С этими словами он убрал телефон в карман, не выключая. Главной проблемой оставалось то, что ему придется оставить пострадавших, но он рассчитывал использовать топор и гарнитуру в качестве 'сигнализации'. По его мнению, это стоило того, чтобы немного поработать с чудовищем, тварью и ублюдком.
— Мария… Я понимаю, что ты злишься на меня, но сейчас мне нужна твоя помощь, чтобы обеспечить безопасность наших чешуйчатых друзей.
Тишина. Словно с обычной гарнитурой говорить, когда ты забыл её подключить к телефону или компьютеру.
— Мария. Сделай это не ради меня, а… хотя бы ради Лилит.
Нет ответа.
— Я могу, конечно, оставить их без защиты, но я же знаю, что ты хочешь им зла не больше, чем я.
Усиленно вслушиваясь в тишину, он, кажется, услышал голос. Однако, мгновение радости сменилось разочарованием. Это был голос Рейко из телефонной трубки.
— Чер, послушай меня, не пытайся, — услышал кардинал, поднеся трубку к уху, — Боюсь, она уже не хочет вообще ничего.
— Что ты имеешь в виду? — спросил Чезаре, внутренне похолодев.
— Это довольно странный феномен. Сигмафин может выдержать невозможные перегрузки. Например, калибур способен пережить падение из стратосферы и даже не затупиться, и сломать его может разве что более могущественный калибур или взрыв суисцы, однако… — учёная запнулась, — Тот же калибур может быстро превратиться в безжизненную ржавую железку, если его владелец пойдет против основ его души. Например, совершит им убийство кого‑то, кого при жизни калибур пытался защищать.
Вот тут‑то самообладание, которым он так гордился, окончательно изменило ему. Словно прорвало плотину, сдерживавшую эмоции, и те разрушительной лавиной прокатились по привыкшему к холодному анализу разуму молодого разведчика.
— ЧТО!? — закричал Чезаре в ответ, — Ты хочешь сказать… Что я своими руками убил Марию!? Что с этим можно поделать? Должен же быть какой‑то выход!?

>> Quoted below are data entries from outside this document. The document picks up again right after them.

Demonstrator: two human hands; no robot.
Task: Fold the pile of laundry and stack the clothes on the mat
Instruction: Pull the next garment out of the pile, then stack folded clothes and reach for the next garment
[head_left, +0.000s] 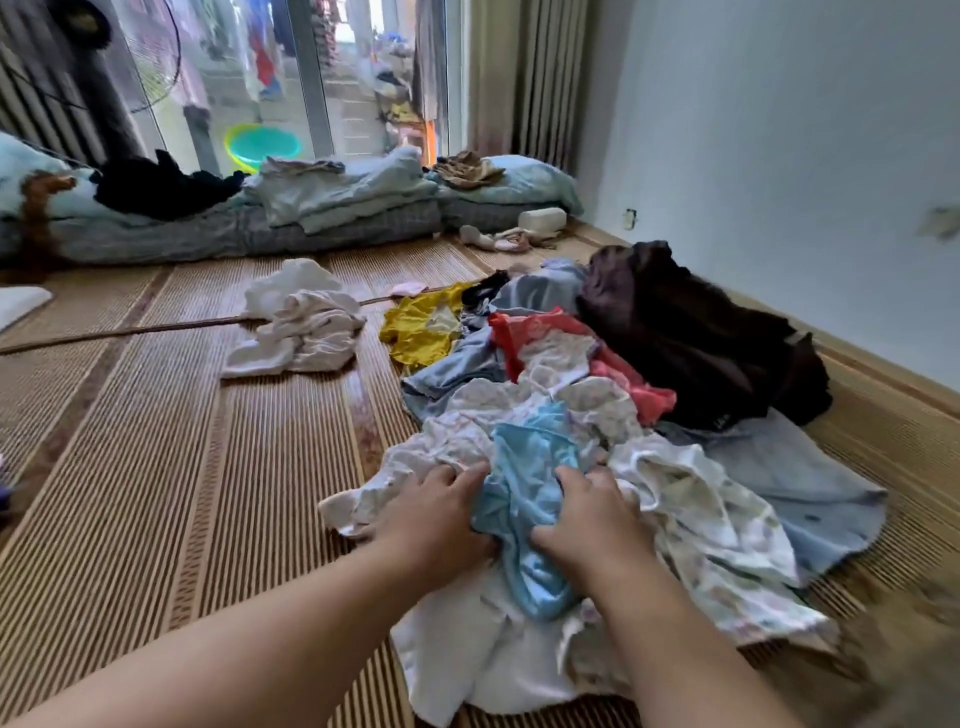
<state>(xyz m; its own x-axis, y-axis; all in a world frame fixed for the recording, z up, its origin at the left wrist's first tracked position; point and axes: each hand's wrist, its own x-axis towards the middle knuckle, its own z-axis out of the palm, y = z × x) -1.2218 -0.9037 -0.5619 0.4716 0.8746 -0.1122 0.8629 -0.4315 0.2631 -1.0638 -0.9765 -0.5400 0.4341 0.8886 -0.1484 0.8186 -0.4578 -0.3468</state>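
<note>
Head view shows both hands, left (436, 512) and right (592, 525), bunching a limp, light blue garment (530, 499) atop the pile (597, 395) toward the mat's (208, 467) right edge; better pinched at a hem.

- We see the laundry pile (597, 415) unfolded at centre right of the frame: white, grey-blue, red, yellow and dark brown clothes heaped together.
- A crumpled light blue garment (530, 499) lies on its near edge.
- The woven mat (208, 467) spreads beneath, filling the lower frame.
</note>
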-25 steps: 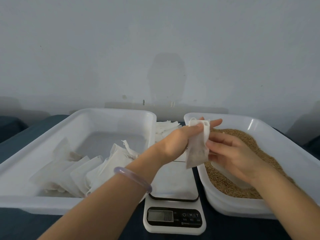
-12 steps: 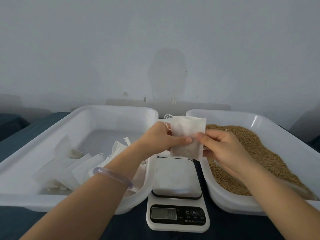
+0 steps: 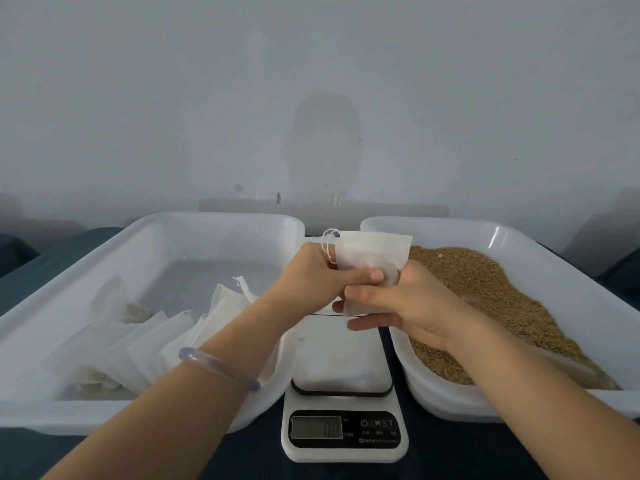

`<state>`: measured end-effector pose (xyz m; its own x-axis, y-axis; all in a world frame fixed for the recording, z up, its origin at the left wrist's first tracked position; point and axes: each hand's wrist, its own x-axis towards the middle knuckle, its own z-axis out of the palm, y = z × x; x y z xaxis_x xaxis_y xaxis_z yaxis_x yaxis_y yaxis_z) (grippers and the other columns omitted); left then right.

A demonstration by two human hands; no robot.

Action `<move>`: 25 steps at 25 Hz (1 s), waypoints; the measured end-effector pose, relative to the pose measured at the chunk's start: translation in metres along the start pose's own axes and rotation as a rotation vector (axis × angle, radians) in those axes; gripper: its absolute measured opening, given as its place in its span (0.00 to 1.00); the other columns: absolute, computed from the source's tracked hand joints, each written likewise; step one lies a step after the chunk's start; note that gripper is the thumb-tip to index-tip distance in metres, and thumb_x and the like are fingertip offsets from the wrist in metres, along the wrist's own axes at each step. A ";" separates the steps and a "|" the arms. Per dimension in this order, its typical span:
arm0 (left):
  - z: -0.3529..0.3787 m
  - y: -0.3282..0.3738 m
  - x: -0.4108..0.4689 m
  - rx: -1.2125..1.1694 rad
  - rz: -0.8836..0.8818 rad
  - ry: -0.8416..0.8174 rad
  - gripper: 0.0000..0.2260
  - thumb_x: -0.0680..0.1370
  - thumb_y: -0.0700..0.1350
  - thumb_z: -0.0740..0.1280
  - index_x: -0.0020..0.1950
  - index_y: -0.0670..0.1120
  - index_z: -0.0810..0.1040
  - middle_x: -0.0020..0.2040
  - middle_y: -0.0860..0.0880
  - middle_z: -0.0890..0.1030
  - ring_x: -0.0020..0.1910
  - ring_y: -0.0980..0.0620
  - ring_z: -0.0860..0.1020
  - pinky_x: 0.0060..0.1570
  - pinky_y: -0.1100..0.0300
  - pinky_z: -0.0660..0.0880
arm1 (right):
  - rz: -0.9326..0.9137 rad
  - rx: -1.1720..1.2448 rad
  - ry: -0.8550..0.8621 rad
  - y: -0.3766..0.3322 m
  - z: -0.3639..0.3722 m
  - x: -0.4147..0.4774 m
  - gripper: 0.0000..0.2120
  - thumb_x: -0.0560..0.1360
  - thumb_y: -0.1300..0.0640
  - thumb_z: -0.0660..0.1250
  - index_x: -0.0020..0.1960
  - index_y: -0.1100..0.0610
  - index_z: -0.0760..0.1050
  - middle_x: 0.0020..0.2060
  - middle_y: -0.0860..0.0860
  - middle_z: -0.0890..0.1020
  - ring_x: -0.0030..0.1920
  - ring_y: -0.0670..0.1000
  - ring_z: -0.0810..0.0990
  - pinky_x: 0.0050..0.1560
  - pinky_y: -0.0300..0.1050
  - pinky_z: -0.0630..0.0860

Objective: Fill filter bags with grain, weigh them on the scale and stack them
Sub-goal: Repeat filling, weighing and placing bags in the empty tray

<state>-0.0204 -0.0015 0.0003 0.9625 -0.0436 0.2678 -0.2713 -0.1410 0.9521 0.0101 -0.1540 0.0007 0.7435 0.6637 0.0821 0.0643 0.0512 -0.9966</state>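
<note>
Above the scale [image 3: 343,441], at the middle of the near edge of the tabletop [image 3: 242,459], both hands held one filter bag [image 3: 372,254] in the head view. The left hand [image 3: 317,275] pinched the bag's left side beside the drawstring loop [image 3: 327,239], thumb across the front. The right hand [image 3: 401,303] had its fingers curled round the lower half, which looked darker and was probably grain-filled. Filling seemed done and the bag gathered for weighing. Next it needed setting down on the scale's platform directly beneath, mouth kept up. Grain [image 3: 491,292] lay in the right tray [image 3: 460,228], and finished bags [image 3: 138,344] leaned in the left tray [image 3: 207,221]. Half a second before, the bag hung flat, pinched at its sides; the right grip had since wrapped lower.
</note>
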 end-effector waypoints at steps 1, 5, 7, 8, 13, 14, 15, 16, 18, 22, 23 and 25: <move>0.002 0.000 0.000 -0.034 0.013 0.017 0.10 0.71 0.46 0.72 0.43 0.39 0.82 0.36 0.46 0.82 0.35 0.48 0.78 0.31 0.58 0.75 | 0.007 0.014 0.016 0.000 -0.001 -0.001 0.18 0.62 0.59 0.74 0.52 0.55 0.81 0.46 0.56 0.85 0.47 0.57 0.84 0.37 0.44 0.81; -0.006 -0.001 0.003 -0.089 -0.017 0.202 0.16 0.75 0.55 0.65 0.52 0.44 0.79 0.41 0.52 0.81 0.40 0.54 0.79 0.40 0.59 0.76 | 0.090 -0.029 0.205 -0.007 -0.037 -0.008 0.15 0.65 0.62 0.73 0.51 0.62 0.78 0.41 0.56 0.85 0.41 0.54 0.85 0.30 0.40 0.78; -0.010 -0.003 0.004 -0.068 -0.056 0.230 0.14 0.78 0.54 0.62 0.53 0.45 0.78 0.42 0.51 0.81 0.40 0.54 0.79 0.40 0.59 0.76 | 0.167 -0.166 0.282 -0.012 -0.068 -0.012 0.15 0.65 0.61 0.73 0.50 0.64 0.77 0.36 0.55 0.85 0.36 0.51 0.84 0.28 0.39 0.76; -0.010 -0.004 0.004 -0.053 -0.067 0.229 0.14 0.79 0.54 0.61 0.52 0.45 0.78 0.41 0.50 0.81 0.39 0.55 0.79 0.39 0.59 0.76 | 0.226 -0.263 0.309 -0.015 -0.084 -0.015 0.14 0.66 0.62 0.74 0.50 0.65 0.77 0.33 0.54 0.84 0.33 0.50 0.83 0.26 0.38 0.75; -0.003 -0.005 0.004 0.014 -0.071 0.220 0.12 0.80 0.53 0.59 0.48 0.47 0.78 0.41 0.50 0.81 0.37 0.56 0.78 0.37 0.62 0.76 | 0.699 -0.650 0.127 -0.014 -0.125 -0.024 0.11 0.69 0.66 0.72 0.49 0.67 0.76 0.32 0.58 0.82 0.30 0.52 0.80 0.23 0.38 0.70; -0.002 -0.005 0.003 0.025 -0.073 0.218 0.12 0.80 0.53 0.59 0.47 0.47 0.77 0.40 0.50 0.81 0.37 0.56 0.78 0.37 0.62 0.76 | 0.730 -0.691 0.146 -0.012 -0.128 -0.023 0.10 0.69 0.66 0.72 0.48 0.68 0.76 0.31 0.58 0.82 0.30 0.52 0.80 0.23 0.38 0.70; -0.002 -0.006 0.003 0.037 -0.077 0.215 0.12 0.80 0.52 0.59 0.47 0.47 0.77 0.40 0.50 0.81 0.37 0.56 0.78 0.37 0.62 0.75 | 0.748 -0.714 0.153 -0.011 -0.129 -0.022 0.08 0.69 0.66 0.71 0.46 0.68 0.76 0.30 0.58 0.82 0.29 0.52 0.80 0.23 0.37 0.70; -0.002 -0.006 0.002 0.048 -0.079 0.210 0.12 0.80 0.52 0.59 0.47 0.47 0.77 0.39 0.50 0.81 0.36 0.56 0.77 0.37 0.62 0.75 | 0.758 -0.723 0.147 -0.010 -0.130 -0.022 0.08 0.69 0.66 0.71 0.46 0.67 0.76 0.29 0.57 0.81 0.29 0.52 0.80 0.23 0.37 0.70; -0.003 -0.007 0.002 0.057 -0.084 0.206 0.12 0.80 0.52 0.59 0.46 0.47 0.77 0.38 0.51 0.81 0.36 0.56 0.77 0.37 0.62 0.75 | 0.756 -0.718 0.175 -0.008 -0.132 -0.021 0.09 0.70 0.65 0.71 0.48 0.67 0.76 0.29 0.57 0.82 0.28 0.51 0.80 0.23 0.37 0.70; -0.002 -0.008 0.002 0.062 -0.091 0.208 0.11 0.81 0.52 0.59 0.46 0.48 0.77 0.37 0.51 0.80 0.35 0.56 0.77 0.35 0.63 0.75 | 0.774 -0.695 0.193 -0.005 -0.138 -0.027 0.11 0.70 0.65 0.71 0.51 0.68 0.76 0.31 0.57 0.82 0.29 0.51 0.80 0.24 0.37 0.71; -0.002 -0.008 0.003 0.064 -0.090 0.208 0.11 0.81 0.52 0.59 0.46 0.48 0.77 0.37 0.51 0.80 0.34 0.56 0.77 0.35 0.64 0.74 | 0.774 -0.701 0.190 -0.004 -0.140 -0.028 0.12 0.70 0.65 0.71 0.51 0.67 0.76 0.32 0.57 0.82 0.29 0.51 0.81 0.24 0.38 0.71; -0.002 -0.009 0.003 0.065 -0.090 0.206 0.11 0.81 0.51 0.59 0.45 0.48 0.77 0.36 0.52 0.80 0.34 0.56 0.77 0.34 0.64 0.74 | 0.753 -0.695 0.232 -0.001 -0.143 -0.030 0.11 0.70 0.65 0.71 0.52 0.67 0.76 0.31 0.57 0.82 0.30 0.51 0.81 0.25 0.38 0.71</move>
<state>-0.0147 0.0018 -0.0071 0.9615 0.1735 0.2131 -0.1777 -0.1992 0.9637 0.0834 -0.2806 0.0002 0.8547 0.1833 -0.4856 -0.1542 -0.8036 -0.5749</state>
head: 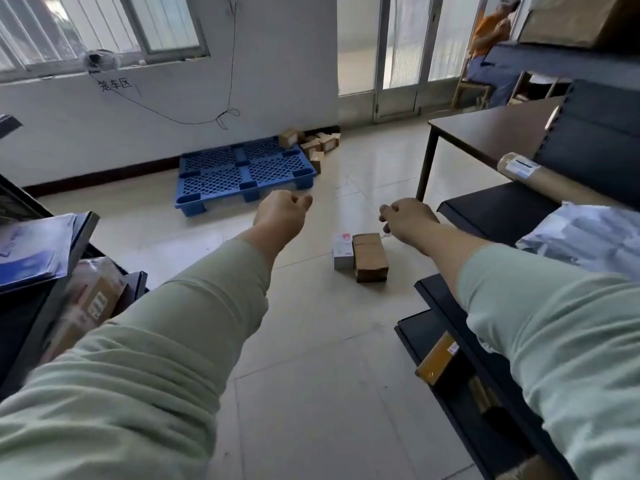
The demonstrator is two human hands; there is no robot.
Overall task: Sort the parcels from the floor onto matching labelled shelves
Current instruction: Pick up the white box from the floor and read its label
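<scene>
Two parcels lie side by side on the tiled floor: a brown cardboard box [370, 257] and a small white box [343, 251] touching its left side. My left hand [282, 211] hangs in the air with fingers curled shut and nothing in it, left of and above the parcels. Above the brown box my right hand [406, 216] is also curled, apart from it; a thin white sliver shows under the fingers, too small to identify. Dark shelves [460, 320] run along the right, holding a cardboard tube [540, 181], a grey plastic mailer [585, 233] and a yellow parcel [437, 358].
A blue plastic pallet [242, 173] lies by the far wall with a pile of small brown boxes [313, 145] beside it. A dark table [485, 133] stands at right. Shelving at left holds blue mailers [33, 249] and a wrapped parcel [88, 303]. A person [490, 39] sits near the glass doors.
</scene>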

— Практически, таких случаев ещё не было, — тяжело вздохнув, ответила учёная, — Теоретически, возможно вообще всё. Тонкость в том, Чер, что выход никому ничего не должен. И в первую очередь он не должен быть.
Кардинал, однако, ухватился за вторую фразу. Теоретически все возможно. Даже невозможное. И если ее убило его роковое решение…
— Лилит… — произнес в ответ Чезаре, — Лилит ведь еще жива! Может быть, если… Мария услышит, к примеру, ее голос…
Кардинал кинул взгляд на дракониху, пытаясь понять, как скоро ее можно будет разбудить. Он намеревался доставить ее к Рейко, пока она без сознания, но сейчас…
…а сейчас состояние Лилит ухудшалось. Дыхание снова остановилось. Даже чудодейственная сила драконьей крови имела свои пределы.
— Ахахахаха! — раздался тихий смех.
Глаза дракона открылись, горя алым. Всё‑таки Змей был феноменально силён. Даже сейчас, потеряв почти всю кровь и чуть было не потеряв разум, он заставил себя очнуться.
— Ты! Ты убил моё и своё сердце одним ударом! Как ты посмел!!
Чезаре, однако, не обратил никакого внимания. Ведь Алоглазый не имел никакого отношения к Марии. А значит, не имел значения. Ничто не имело значения, кроме одного.
— Ну уж нет, — зарычал Чезаре, снова бросаясь к Лилит. Если прежде ее реанимация была всего лишь жестом извинения, то теперь он взялся повторять ее с той же безумной одержимостью, с какой он некогда расстреливал Белого Робина и стремился попасть на дно, — Ты, мать твою, не сдохнешь! Ты очнешься, вернешь Марию, и в этом, чтоб его, море, cevere, поплаваешь!
На теле уже почти не было ран, лишь шрамы, и оттого сердце Лилит снова забилось, а дыхание вернулось на круги своя. Но ненадолго. Чезаре понял, что из‑за жидкости в лёгких девочка не могла нормально дышать, а это значит, что может секунд через тридцать, а может, и через тридцать минут она вновь перестанет подавать признаки жизни.
Змею тем временем удалось подняться на ноги, точнее лапы… но сейчас оно зачем‑то встало в прямоходящую позицию. Ничего хорошего это не сулило, потому что боковым зрением Чезаре видел направление оборота корпуса дракона в свою сторону, а вот топора… не было заметно.